- TASK TO COMPLETE
I'd like the data beneath this line reproduced exactly, without any of its images.

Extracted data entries

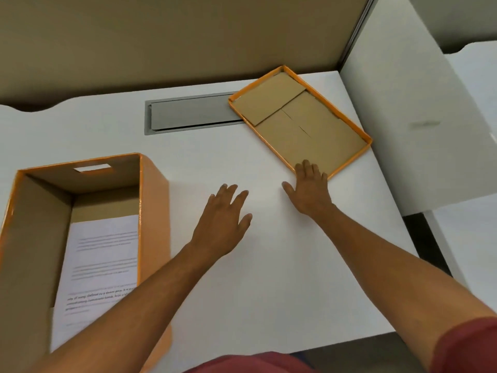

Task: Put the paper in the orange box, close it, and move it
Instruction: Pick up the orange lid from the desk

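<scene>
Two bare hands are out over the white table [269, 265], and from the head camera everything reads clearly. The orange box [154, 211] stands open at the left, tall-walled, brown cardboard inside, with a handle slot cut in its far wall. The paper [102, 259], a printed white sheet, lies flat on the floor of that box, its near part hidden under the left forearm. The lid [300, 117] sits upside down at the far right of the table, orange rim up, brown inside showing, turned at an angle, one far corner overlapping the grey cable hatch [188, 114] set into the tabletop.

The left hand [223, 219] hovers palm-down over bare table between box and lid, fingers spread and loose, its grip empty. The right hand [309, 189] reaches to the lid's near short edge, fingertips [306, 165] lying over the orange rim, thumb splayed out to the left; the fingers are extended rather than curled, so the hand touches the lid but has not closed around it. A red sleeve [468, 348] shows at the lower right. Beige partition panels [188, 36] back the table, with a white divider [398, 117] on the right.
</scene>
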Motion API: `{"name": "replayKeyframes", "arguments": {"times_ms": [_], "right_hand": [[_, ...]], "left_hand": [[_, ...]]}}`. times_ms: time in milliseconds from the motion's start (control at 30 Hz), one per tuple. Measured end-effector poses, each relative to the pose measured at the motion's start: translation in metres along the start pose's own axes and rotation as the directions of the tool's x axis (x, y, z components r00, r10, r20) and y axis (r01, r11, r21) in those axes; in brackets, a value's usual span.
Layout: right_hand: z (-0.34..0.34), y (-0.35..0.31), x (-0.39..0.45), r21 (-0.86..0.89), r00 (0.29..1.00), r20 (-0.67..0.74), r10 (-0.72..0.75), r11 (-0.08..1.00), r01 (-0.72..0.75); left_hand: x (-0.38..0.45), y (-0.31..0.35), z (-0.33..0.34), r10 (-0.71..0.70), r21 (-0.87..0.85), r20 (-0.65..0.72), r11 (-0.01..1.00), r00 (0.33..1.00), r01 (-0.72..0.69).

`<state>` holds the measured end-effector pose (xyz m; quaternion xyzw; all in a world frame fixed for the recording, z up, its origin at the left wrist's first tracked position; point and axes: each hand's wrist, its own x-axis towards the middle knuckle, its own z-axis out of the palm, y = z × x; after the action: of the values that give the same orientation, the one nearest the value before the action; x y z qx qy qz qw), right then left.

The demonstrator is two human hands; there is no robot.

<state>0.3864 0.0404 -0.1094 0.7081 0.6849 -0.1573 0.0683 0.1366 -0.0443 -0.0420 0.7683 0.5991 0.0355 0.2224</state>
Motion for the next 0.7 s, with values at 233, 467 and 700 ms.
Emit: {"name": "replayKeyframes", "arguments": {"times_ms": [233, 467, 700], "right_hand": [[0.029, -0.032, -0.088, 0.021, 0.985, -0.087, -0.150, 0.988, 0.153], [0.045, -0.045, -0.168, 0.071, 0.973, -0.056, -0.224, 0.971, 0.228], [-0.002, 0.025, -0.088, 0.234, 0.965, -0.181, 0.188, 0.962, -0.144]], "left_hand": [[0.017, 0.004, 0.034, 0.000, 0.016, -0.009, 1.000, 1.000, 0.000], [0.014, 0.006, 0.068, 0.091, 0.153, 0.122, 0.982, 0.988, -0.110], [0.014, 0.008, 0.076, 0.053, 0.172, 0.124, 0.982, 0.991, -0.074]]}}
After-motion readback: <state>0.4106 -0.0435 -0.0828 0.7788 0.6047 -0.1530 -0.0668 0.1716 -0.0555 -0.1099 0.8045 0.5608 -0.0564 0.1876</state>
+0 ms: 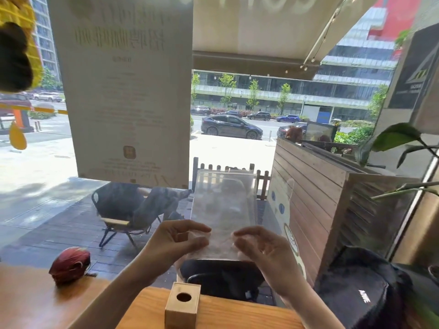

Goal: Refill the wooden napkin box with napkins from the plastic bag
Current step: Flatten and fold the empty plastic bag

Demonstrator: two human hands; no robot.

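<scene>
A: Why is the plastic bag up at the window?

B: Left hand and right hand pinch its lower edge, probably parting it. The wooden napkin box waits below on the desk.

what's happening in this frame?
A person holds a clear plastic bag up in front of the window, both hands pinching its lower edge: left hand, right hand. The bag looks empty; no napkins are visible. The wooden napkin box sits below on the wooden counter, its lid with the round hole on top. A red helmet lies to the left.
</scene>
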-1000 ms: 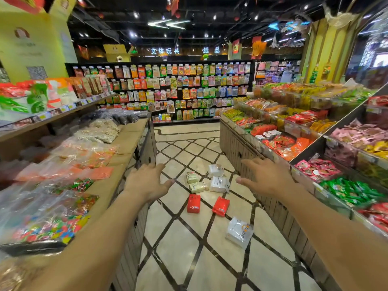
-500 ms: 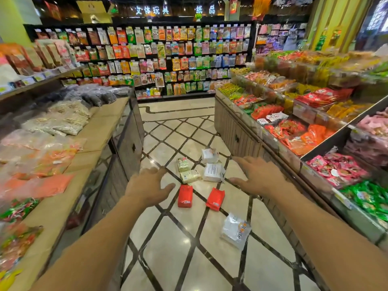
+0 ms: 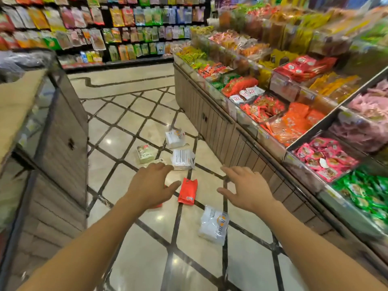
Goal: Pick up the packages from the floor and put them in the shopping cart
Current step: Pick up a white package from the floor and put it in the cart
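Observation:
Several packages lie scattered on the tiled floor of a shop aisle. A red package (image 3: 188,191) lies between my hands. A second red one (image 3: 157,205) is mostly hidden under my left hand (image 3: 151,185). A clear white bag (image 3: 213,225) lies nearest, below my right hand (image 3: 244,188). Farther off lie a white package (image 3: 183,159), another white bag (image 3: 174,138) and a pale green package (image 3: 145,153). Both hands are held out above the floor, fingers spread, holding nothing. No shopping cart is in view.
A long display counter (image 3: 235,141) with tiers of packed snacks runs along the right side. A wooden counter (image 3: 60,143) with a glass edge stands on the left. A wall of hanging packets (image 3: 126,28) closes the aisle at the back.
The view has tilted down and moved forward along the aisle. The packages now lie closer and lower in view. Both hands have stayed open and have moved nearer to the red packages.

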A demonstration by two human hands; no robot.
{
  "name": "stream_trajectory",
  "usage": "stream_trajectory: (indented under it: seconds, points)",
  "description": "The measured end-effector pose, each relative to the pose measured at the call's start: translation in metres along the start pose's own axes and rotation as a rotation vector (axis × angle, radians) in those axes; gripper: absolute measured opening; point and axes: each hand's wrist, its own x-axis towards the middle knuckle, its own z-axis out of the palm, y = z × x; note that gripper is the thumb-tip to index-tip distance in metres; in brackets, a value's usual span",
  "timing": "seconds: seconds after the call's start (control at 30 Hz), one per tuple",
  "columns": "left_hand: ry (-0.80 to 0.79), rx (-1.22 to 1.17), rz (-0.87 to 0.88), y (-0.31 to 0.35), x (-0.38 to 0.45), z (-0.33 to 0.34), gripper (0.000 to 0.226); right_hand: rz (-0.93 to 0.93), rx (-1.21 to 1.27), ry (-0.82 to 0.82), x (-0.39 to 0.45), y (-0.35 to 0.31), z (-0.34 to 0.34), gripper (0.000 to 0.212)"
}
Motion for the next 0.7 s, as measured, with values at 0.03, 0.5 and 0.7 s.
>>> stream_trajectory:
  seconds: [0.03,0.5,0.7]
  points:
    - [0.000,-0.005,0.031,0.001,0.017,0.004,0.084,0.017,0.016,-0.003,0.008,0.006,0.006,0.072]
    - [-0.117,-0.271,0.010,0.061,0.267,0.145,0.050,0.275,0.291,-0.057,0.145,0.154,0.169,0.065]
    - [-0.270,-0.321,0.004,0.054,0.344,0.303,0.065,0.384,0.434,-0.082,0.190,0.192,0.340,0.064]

- REPLY
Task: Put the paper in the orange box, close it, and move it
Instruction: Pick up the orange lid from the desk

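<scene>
Two bare hands are out over the white table [269, 265], and from the head camera everything reads clearly. The orange box [154, 211] stands open at the left, tall-walled, brown cardboard inside, with a handle slot cut in its far wall. The paper [102, 259], a printed white sheet, lies flat on the floor of that box, its near part hidden under the left forearm. The lid [300, 117] sits upside down at the far right of the table, orange rim up, brown inside showing, turned at an angle, one far corner overlapping the grey cable hatch [188, 114] set into the tabletop.

The left hand [223, 219] hovers palm-down over bare table between box and lid, fingers spread and loose, its grip empty. The right hand [309, 189] reaches to the lid's near short edge, fingertips [306, 165] lying over the orange rim, thumb splayed out to the left; the fingers are extended rather than curled, so the hand touches the lid but has not closed around it. A red sleeve [468, 348] shows at the lower right. Beige partition panels [188, 36] back the table, with a white divider [398, 117] on the right.
</scene>
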Motion API: `{"name": "replayKeyframes", "arguments": {"times_ms": [_], "right_hand": [[_, ...]], "left_hand": [[_, ...]]}}`. times_ms: time in milliseconds from the motion's start (control at 30 Hz), one per tuple. Measured end-effector poses, each relative to the pose measured at the motion's start: translation in metres along the start pose's own axes and rotation as the directions of the tool's x axis (x, y, z components r00, r10, r20) and y axis (r01, r11, r21) in those axes; in brackets, a value's usual span.
Layout: right_hand: z (-0.34..0.34), y (-0.35..0.31), x (-0.39..0.45), r21 (-0.86..0.89), r00 (0.29..1.00), r20 (-0.67..0.74), r10 (-0.72..0.75), r11 (-0.08..1.00), r01 (-0.72..0.75); left_hand: x (-0.38..0.45), y (-0.31..0.35), z (-0.33..0.34), r10 (-0.71..0.70), r21 (-0.87..0.85), r20 (-0.65..0.72), r11 (-0.01..1.00), r00 (0.33..1.00), r01 (-0.72..0.69).

`<state>` holds the measured end-effector pose (xyz m; quaternion xyzw; all in a world frame fixed for the recording, z up, its origin at the left wrist's first tracked position; point and axes: each hand's wrist, its own x-axis towards the middle knuckle, its own z-axis out of the palm, y = z × x; after the action: of the values that give the same orientation, the one nearest the value before the action; x y z qx qy qz qw), right then left.

The demonstrator is two human hands; there is no robot.

<state>0.3864 0.0404 -0.1094 0.7081 0.6849 -0.1573 0.0683 0.1366 -0.0443 -0.0420 0.7683 0.5991 0.0355 0.2224</state>
Motion for the next 0.7 s, with values at 233, 467 and 700 ms.
Emit: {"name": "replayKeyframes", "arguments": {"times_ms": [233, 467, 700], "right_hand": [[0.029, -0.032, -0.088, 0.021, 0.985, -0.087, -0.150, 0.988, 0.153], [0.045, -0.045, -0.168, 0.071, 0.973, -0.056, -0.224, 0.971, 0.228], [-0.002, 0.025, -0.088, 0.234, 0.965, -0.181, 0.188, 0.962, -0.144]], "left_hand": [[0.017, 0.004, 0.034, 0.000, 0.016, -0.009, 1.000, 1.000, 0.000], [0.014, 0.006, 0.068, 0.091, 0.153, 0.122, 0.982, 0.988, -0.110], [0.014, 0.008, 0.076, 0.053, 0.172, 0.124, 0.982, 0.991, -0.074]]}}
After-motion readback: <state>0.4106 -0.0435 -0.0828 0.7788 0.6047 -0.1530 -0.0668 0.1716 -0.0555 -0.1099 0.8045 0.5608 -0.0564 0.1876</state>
+0 ms: 

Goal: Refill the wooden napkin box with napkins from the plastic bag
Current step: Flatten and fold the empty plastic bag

Demonstrator: two human hands; no robot.

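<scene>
A: Why is the plastic bag up at the window?

B: Left hand and right hand pinch its lower edge, probably parting it. The wooden napkin box waits below on the desk.

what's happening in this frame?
A person holds a clear plastic bag up in front of the window, both hands pinching its lower edge: left hand, right hand. The bag looks empty; no napkins are visible. The wooden napkin box sits below on the wooden counter, its lid with the round hole on top. A red helmet lies to the left.
</scene>
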-1000 ms: 
-500 ms: 
+0 ms: 
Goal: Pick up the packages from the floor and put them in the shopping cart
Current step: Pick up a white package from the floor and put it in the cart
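Observation:
Several packages lie scattered on the tiled floor of a shop aisle. A red package (image 3: 188,191) lies between my hands. A second red one (image 3: 157,205) is mostly hidden under my left hand (image 3: 151,185). A clear white bag (image 3: 213,225) lies nearest, below my right hand (image 3: 244,188). Farther off lie a white package (image 3: 183,159), another white bag (image 3: 174,138) and a pale green package (image 3: 145,153). Both hands are held out above the floor, fingers spread, holding nothing. No shopping cart is in view.
A long display counter (image 3: 235,141) with tiers of packed snacks runs along the right side. A wooden counter (image 3: 60,143) with a glass edge stands on the left. A wall of hanging packets (image 3: 126,28) closes the aisle at the back.
The view has tilted down and moved forward along the aisle. The packages now lie closer and lower in view. Both hands have stayed open and have moved nearer to the red packages.
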
A demonstration by two human hands; no robot.
{
  "name": "stream_trajectory",
  "usage": "stream_trajectory: (indented under it: seconds, points)",
  "description": "The measured end-effector pose, each relative to the pose measured at the call's start: translation in metres along the start pose's own axes and rotation as a rotation vector (axis × angle, radians) in those axes; gripper: absolute measured opening; point and axes: each hand's wrist, its own x-axis towards the middle knuckle, its own z-axis out of the palm, y = z × x; note that gripper is the thumb-tip to index-tip distance in metres; in brackets, a value's usual span",
  "timing": "seconds: seconds after the call's start (control at 30 Hz), one per tuple",
  "columns": "left_hand: ry (-0.80 to 0.79), rx (-1.22 to 1.17), rz (-0.87 to 0.88), y (-0.31 to 0.35), x (-0.38 to 0.45), z (-0.33 to 0.34), gripper (0.000 to 0.226); right_hand: rz (-0.93 to 0.93), rx (-1.21 to 1.27), ry (-0.82 to 0.82), x (-0.39 to 0.45), y (-0.35 to 0.31), z (-0.34 to 0.34), gripper (0.000 to 0.212)"
}
Motion for the next 0.7 s, as measured, with values at 0.03, 0.5 and 0.7 s.
>>> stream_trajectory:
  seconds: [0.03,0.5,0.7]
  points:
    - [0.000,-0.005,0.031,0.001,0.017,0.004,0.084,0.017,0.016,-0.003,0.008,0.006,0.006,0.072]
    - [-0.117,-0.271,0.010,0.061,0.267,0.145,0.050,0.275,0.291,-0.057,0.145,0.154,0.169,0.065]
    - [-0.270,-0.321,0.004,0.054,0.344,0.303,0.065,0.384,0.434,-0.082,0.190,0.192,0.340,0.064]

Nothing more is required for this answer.